Coisa que já acontece em alguns municípios e cuja generalização é indispensável que reivindiquemos, assumindo nós próprios uma postura mais responsável e proactiva na promoção da saúde própria e das comunidades a que pertencemos.
A Habitação
Sabemos todos – ou devíamos saber – que dispor de “Habitação” é essencial à Saúde, à Educação e Capacitação individual e de grupo, bem como ao Bem-estar e sustentabilidade de tudo isso.
Noutros momentos e modos já abordamos esse direito constitucional – o da Habitação para todos – e algumas das “vantagens” disso decorrentes e acima referidas.

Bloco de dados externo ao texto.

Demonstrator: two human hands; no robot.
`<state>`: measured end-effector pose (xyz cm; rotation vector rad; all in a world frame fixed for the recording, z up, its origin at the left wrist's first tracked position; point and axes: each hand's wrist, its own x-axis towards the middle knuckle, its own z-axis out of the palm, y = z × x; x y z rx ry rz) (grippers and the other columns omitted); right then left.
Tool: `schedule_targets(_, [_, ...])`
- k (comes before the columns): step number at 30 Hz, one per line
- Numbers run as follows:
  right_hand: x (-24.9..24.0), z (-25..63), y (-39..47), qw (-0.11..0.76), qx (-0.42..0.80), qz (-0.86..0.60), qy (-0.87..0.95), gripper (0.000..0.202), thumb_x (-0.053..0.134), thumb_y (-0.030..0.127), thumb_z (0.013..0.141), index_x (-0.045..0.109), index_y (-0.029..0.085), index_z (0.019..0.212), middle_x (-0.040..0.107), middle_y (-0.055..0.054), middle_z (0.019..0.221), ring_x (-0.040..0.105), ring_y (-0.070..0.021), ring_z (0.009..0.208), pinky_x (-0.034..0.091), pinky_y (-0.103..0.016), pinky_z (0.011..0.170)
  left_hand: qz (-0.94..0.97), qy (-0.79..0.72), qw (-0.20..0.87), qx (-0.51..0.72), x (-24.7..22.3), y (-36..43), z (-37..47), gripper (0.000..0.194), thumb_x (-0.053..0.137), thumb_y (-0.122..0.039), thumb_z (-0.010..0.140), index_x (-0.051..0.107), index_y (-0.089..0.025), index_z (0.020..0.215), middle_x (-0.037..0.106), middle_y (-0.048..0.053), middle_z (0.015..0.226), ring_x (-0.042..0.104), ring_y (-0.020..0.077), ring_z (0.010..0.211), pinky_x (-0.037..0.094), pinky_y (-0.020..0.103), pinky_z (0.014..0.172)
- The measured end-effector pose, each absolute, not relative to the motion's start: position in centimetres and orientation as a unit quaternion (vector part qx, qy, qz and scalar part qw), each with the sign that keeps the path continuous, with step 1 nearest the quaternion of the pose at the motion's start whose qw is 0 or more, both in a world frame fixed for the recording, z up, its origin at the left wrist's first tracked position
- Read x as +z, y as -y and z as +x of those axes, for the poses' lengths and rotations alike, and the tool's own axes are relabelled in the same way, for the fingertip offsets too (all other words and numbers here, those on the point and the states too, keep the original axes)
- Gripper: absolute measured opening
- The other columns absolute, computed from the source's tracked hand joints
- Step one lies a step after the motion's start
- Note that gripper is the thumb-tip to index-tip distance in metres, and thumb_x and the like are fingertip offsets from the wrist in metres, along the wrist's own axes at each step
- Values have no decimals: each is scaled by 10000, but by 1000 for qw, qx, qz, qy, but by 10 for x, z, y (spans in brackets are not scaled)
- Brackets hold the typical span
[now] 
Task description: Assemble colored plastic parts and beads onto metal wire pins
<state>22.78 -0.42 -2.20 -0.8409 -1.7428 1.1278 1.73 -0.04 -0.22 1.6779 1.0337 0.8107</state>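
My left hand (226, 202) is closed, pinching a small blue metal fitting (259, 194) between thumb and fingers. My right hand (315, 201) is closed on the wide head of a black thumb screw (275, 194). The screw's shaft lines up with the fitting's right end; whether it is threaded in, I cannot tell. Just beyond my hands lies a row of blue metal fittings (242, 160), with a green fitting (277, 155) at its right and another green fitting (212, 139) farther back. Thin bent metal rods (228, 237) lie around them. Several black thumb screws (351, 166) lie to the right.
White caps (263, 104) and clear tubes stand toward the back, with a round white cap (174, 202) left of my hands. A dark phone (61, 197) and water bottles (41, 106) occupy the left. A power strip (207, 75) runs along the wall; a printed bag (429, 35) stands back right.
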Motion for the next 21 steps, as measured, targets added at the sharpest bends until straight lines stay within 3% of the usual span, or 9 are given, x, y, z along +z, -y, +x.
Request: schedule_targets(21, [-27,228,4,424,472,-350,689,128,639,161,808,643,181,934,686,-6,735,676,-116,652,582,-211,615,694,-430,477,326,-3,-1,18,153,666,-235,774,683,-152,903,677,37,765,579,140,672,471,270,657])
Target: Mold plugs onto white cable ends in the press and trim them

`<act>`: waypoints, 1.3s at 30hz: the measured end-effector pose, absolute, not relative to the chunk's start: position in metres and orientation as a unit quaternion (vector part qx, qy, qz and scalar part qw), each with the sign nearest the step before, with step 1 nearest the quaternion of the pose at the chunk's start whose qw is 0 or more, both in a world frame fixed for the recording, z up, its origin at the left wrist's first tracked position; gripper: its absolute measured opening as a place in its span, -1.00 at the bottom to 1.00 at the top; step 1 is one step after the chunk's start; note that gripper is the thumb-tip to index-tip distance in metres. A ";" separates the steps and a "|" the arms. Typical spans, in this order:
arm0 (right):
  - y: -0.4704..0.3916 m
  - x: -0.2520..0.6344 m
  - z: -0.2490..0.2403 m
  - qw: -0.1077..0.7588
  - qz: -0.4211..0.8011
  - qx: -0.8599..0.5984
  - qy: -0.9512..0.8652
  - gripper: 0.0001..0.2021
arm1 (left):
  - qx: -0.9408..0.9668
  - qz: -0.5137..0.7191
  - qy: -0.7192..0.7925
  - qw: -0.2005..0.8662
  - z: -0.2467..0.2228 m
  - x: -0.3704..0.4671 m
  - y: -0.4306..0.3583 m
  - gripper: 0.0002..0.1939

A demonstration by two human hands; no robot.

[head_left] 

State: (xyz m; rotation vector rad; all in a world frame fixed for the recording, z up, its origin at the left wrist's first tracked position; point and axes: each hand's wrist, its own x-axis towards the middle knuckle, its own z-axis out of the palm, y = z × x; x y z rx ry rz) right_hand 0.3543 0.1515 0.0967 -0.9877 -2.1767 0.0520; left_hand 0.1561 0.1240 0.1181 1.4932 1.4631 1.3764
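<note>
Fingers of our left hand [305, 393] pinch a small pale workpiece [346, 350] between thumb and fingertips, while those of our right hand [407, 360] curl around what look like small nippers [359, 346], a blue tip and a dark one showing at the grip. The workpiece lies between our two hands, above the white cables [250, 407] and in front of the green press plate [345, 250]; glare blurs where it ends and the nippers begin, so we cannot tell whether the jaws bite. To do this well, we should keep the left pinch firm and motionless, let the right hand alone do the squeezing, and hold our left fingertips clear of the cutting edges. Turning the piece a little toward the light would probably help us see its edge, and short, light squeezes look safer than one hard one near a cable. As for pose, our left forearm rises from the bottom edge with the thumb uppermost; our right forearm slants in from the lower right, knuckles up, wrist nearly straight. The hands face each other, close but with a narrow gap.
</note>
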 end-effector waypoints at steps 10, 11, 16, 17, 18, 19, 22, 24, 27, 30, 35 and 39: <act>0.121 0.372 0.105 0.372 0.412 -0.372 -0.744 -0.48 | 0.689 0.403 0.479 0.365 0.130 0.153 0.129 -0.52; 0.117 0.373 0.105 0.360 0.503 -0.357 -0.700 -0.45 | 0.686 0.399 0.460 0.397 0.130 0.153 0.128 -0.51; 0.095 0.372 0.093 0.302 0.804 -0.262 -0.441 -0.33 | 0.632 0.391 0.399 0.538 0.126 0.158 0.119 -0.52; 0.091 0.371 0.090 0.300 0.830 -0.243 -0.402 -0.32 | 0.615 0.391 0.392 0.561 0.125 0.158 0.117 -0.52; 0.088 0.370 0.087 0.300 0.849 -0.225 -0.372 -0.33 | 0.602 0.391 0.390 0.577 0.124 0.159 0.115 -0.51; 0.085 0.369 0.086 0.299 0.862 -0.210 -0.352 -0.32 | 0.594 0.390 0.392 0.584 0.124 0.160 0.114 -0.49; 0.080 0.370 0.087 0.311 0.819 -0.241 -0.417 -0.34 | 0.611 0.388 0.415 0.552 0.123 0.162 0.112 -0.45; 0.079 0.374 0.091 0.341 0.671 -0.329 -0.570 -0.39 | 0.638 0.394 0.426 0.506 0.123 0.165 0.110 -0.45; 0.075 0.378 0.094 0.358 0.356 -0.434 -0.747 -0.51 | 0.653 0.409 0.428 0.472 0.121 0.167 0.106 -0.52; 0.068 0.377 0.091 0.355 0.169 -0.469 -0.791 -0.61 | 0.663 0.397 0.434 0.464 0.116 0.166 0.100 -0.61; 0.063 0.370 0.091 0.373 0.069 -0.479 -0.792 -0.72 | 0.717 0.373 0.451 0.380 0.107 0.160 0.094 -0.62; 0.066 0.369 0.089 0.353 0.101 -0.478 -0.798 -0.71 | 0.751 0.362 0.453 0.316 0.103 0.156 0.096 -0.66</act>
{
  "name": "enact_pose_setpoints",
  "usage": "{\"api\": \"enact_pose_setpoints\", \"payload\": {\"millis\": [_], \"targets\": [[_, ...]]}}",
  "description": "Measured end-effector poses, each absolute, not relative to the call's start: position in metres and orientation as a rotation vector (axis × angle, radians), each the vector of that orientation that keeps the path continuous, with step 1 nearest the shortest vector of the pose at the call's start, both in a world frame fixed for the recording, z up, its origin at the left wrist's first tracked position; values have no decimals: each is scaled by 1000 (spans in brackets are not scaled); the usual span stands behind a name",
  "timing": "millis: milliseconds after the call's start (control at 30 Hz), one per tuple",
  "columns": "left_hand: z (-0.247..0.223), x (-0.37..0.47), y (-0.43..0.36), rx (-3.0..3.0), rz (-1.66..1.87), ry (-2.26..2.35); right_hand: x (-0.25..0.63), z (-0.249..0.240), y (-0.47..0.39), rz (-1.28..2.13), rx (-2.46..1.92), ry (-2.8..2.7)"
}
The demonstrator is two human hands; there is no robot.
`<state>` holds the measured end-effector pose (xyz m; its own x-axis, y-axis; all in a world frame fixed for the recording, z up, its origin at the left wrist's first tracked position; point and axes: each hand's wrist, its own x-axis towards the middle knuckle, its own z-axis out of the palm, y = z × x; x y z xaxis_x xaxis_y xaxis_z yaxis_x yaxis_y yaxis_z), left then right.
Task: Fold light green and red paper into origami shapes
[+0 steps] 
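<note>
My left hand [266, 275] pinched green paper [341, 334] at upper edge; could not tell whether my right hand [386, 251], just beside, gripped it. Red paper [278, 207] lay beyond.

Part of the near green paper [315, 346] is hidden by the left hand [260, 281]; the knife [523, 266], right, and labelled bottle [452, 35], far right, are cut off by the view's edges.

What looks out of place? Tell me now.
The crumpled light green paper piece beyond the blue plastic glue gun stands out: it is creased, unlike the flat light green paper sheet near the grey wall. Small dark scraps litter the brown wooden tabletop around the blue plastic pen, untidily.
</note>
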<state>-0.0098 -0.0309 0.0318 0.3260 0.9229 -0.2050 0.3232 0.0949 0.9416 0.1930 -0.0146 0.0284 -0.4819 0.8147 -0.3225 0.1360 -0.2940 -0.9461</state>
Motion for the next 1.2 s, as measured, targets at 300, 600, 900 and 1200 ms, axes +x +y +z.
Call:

O que ainda não fizemos, e parece-me que poucos o fazem, é saber:
– Mas que Habitação é essa?
– E como é que podem os Cidadãos contribuir para que se responda a tal interrogação e satisfaça tal necessidade?
Nota final
Ora a tentativa de uma resposta a esta e às duas outras questões, vai a PLATAFORMAcidades – conjuntamente com os Parceiros, Apoiantes e Cidadãos que se lhe queiram juntar – procurar dá-la aprofundando o conhecimento e generalizando o saber nessas matérias, e suscitando a otimização de desempenhos, processos e articulações de quem dispõe do poder e da responsabilidade para os por no terreno ao serviço de todos.
E vai fazê-lo em duas “Iniciativas” que procurará desenvolver em paralelo:
– Saúde e Bem-estar | “Literacia, Promoção da Saúde, Habitação”
– Habitação e Cidade | “Saúde, Capacitação e Bem-estar”! – Mas que “Habitação”?
Vamos, como é habitual, “desenvolver, com colaboração, trabalho em rede, aproveitamento de associações locais”(*6) e “sem esperar ordens vindas de cima” (*5), responsabilidades e competências necessárias ao combate a estas três chagas que nos diminuem um presente e comprometem um futuro melhores – menos desiguais, mais sustentáveis e mais felizes.
* Arquiteto, coordenador da PLATAFORMAcidades – grupo de reflexão cívica https://plataformacidades.blogspot.com/
(*1) https://www.tsf.pt/portugal/sociedade/quase-metade-dos-estudantes-universitarios-tem-nivel-inadequado-de-literacia-em-saude-
14234975.html
(*2) https://ubibliorum.ubi.pt/handle/10400.6/9735
(*3) Discutir em: http://www.boaventuradesousasantos.pt/media/pdfs/Sociedade_Providencia_ou_Autoritarismo_Social_RCCS42.PDF
(*4) INE; jul2021
(*5) “Que articulações elevam o nível de saúde da população? O Estatuto do SNS, a Saúde Pública e as Autarquias” | Isabel do Carmo; Le Monde Diplomatique – nov21
(*6) E não locais, bem como Especialistas e Decisores de referência.